Is It Inflation or Fear of Inflation?
Shortages are often overcome with increased output. However, it takes time for services and products to catch up. As a result, some sectors, such as leisure, the automobile industry, and travel will recover in time. The question is, how much time?
The Fed’s criteria of two percent inflation over an extended period gives businesses time to recruit workers and ramp up manufacturing. However, it takes more time to grow a tree.
What To Do?
If Chair Powell is right and all the economy needs is a little time for supply to catch up with demand, all we need is patience.
However, some expenses are high regardless of inflation. The cost of education drives most college students into debt and medical expenses are the leading cause of bankruptcy in this country. Nonetheless, those costs may be considered systematic failures rather than inflation factors.
If you are concerned that inflation is coming sooner rather than later, you might want to make a few moves to balance your assets.
- If you have an adjustable-rate mortgage, you might consider locking in a low rate with a fixed-rate mortgage.
- Floating rate bonds. As the name implies, the interest rate on these bonds fluctuate based on inflation. To get maximum diversity, you can invest in a portfolio of these bonds through mutual funds and ETFs.
- Gold. Owning gold has been a favorite tactic of inflation bears for a long time. They like the fact that it holds its value. Again the best way to own gold may be through an ETF or mutual fund.
Some investments can get you stuck with low returns if inflation does not materialize.
- Long-term bonds. Many investors favor these bonds for safety. They do protect principal but lose ground when interest rates take off.
- Long-term CDs. Again, this is a popular investment for those seeking safety. Like long-term bonds, CDs protect your principal. However, if inflation accelerates, your CD will be left at the starting gate.
George Bernard Shaw said, “If all the economists were laid end to end, they’d never reach a conclusion.” And people thought he was trying to be funny.

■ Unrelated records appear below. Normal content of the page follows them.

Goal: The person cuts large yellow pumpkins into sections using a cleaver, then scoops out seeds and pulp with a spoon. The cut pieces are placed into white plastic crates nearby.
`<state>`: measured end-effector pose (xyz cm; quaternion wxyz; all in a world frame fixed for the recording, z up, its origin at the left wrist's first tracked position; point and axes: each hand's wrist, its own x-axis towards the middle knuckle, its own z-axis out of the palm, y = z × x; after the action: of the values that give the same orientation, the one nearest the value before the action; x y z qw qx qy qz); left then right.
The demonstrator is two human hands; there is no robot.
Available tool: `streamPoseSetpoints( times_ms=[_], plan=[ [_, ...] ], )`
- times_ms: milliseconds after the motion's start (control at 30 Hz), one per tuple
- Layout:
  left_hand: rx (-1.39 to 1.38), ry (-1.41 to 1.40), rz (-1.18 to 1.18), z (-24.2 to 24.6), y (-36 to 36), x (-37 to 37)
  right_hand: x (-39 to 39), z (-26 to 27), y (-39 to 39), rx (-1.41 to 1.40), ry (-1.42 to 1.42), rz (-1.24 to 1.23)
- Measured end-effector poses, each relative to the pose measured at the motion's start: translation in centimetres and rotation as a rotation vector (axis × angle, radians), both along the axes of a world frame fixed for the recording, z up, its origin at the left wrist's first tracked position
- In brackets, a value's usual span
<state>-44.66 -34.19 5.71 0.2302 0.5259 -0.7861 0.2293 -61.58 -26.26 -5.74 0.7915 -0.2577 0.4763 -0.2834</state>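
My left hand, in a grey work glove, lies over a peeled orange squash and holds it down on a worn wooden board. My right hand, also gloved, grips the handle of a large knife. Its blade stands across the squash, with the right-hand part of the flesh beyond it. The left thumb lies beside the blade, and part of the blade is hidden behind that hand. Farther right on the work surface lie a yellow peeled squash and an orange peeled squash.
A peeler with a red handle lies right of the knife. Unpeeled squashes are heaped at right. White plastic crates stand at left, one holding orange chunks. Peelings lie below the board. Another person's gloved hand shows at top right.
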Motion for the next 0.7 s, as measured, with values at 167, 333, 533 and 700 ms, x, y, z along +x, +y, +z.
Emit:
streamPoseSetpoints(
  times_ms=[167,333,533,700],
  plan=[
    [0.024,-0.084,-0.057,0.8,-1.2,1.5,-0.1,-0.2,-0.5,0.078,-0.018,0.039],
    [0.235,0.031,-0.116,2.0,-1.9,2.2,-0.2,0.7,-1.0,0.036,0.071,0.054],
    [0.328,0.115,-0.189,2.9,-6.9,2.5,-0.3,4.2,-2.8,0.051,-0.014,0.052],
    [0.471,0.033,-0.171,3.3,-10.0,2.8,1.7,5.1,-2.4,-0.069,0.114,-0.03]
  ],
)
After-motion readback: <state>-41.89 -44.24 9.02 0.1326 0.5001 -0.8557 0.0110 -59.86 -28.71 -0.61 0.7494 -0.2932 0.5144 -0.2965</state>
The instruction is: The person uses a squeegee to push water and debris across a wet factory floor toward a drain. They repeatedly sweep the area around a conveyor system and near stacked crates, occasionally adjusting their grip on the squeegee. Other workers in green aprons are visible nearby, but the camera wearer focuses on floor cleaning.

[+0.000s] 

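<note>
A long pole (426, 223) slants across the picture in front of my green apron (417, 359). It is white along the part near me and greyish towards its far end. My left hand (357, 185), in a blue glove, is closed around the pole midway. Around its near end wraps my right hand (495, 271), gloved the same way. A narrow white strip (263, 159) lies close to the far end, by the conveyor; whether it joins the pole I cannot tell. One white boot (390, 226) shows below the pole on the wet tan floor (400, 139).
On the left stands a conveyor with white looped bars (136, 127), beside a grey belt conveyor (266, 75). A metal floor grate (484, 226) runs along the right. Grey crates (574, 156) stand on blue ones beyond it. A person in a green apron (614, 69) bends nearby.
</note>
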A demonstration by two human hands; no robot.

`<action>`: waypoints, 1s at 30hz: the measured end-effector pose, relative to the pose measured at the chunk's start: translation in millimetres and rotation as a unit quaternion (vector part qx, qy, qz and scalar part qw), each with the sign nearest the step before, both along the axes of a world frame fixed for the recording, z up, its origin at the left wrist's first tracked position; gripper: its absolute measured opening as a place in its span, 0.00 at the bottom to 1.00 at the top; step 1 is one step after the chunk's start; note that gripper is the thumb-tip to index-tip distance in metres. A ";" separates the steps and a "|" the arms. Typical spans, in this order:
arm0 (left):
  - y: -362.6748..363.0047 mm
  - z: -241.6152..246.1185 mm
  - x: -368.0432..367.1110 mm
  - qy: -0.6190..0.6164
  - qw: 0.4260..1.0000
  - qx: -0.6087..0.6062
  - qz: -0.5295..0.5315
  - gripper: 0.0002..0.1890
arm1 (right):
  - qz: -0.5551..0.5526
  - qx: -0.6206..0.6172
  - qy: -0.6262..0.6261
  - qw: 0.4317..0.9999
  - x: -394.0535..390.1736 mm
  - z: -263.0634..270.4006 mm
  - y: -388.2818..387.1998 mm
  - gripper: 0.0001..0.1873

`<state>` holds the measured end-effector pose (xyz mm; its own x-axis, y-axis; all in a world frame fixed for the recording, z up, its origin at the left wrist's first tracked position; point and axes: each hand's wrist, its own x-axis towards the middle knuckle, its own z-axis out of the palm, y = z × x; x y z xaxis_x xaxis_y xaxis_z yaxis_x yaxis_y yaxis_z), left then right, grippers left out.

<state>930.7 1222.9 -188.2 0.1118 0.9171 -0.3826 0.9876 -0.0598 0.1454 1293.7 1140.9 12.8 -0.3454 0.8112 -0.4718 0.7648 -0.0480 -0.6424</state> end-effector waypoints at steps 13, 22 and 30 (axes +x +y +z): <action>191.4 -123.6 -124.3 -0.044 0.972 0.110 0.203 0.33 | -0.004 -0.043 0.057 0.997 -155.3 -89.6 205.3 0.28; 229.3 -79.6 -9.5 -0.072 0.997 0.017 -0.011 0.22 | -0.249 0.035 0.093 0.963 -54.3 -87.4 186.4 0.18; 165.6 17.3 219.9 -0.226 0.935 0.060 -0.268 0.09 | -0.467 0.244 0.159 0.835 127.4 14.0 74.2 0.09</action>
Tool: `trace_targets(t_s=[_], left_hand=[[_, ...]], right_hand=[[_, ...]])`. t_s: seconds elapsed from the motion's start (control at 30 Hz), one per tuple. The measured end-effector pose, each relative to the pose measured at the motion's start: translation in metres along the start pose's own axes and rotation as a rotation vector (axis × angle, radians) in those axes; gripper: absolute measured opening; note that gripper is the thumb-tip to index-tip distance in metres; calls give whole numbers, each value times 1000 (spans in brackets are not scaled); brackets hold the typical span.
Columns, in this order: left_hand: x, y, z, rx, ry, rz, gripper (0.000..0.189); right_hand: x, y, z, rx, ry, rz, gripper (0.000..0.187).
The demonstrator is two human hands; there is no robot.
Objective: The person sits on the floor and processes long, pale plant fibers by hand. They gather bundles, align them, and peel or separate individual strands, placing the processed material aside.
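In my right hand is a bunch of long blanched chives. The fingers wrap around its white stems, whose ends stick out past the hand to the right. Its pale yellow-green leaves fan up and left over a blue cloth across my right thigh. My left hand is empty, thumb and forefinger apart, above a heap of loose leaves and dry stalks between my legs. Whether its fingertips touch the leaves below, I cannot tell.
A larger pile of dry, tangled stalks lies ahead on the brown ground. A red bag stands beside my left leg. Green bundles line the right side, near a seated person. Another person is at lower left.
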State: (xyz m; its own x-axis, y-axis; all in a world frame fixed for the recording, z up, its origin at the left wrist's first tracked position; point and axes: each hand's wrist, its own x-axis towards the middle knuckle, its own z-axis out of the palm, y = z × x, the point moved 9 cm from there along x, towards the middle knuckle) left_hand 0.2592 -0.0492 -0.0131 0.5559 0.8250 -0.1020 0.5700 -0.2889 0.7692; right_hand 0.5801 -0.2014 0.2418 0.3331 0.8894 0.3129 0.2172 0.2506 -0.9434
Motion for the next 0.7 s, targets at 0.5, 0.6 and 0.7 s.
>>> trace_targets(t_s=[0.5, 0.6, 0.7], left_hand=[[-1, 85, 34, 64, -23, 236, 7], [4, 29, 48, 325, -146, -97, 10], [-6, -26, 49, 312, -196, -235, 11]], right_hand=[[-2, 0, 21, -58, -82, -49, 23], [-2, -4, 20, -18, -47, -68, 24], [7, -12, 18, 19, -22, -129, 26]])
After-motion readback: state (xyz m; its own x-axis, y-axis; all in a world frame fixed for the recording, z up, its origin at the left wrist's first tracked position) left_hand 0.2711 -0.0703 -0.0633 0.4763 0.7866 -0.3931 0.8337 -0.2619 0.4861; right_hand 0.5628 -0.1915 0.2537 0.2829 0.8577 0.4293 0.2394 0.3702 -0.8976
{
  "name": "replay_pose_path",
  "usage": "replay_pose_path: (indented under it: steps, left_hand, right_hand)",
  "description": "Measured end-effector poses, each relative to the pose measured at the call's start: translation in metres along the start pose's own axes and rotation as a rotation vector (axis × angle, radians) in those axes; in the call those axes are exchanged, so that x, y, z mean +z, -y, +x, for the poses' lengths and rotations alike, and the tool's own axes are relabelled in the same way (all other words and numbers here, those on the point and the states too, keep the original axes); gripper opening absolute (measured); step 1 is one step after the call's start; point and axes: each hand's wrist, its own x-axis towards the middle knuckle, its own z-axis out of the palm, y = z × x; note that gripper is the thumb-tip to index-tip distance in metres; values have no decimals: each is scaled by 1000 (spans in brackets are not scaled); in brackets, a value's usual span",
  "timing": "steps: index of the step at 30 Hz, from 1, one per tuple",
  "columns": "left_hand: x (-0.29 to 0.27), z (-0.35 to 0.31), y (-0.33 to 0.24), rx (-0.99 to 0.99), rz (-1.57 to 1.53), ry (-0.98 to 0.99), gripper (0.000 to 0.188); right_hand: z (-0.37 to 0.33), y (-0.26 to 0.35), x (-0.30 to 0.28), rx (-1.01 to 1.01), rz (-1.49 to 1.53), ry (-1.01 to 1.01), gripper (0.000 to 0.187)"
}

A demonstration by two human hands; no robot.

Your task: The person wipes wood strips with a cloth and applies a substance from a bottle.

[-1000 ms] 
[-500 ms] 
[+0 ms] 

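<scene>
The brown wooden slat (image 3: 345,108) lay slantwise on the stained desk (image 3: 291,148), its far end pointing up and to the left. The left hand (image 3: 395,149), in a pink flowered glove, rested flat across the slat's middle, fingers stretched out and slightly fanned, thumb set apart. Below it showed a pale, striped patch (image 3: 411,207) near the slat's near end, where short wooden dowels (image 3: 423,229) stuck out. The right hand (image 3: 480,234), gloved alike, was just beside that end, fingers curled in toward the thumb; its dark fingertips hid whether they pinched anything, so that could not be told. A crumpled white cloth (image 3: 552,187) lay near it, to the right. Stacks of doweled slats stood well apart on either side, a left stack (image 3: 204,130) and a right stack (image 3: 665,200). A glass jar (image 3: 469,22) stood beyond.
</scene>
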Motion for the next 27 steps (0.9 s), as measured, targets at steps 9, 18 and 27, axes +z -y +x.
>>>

A lot of analysts are talking about inflation. As a result, a lot of average investors are becoming concerned. However, the Fed, which is tasked with reining inflation, is advising patience.
If you’re confused about what to do, that’s understandable. For most of us, the right move is to keep our investments balanced and flexible. That means not getting locked into long-term fixed rates – unless your talking about your mortgage. It also means spreading investment risk through diversity. For most of us, that means finding a few mutual funds or ETFs that align with our financial goals and investing in them monthly.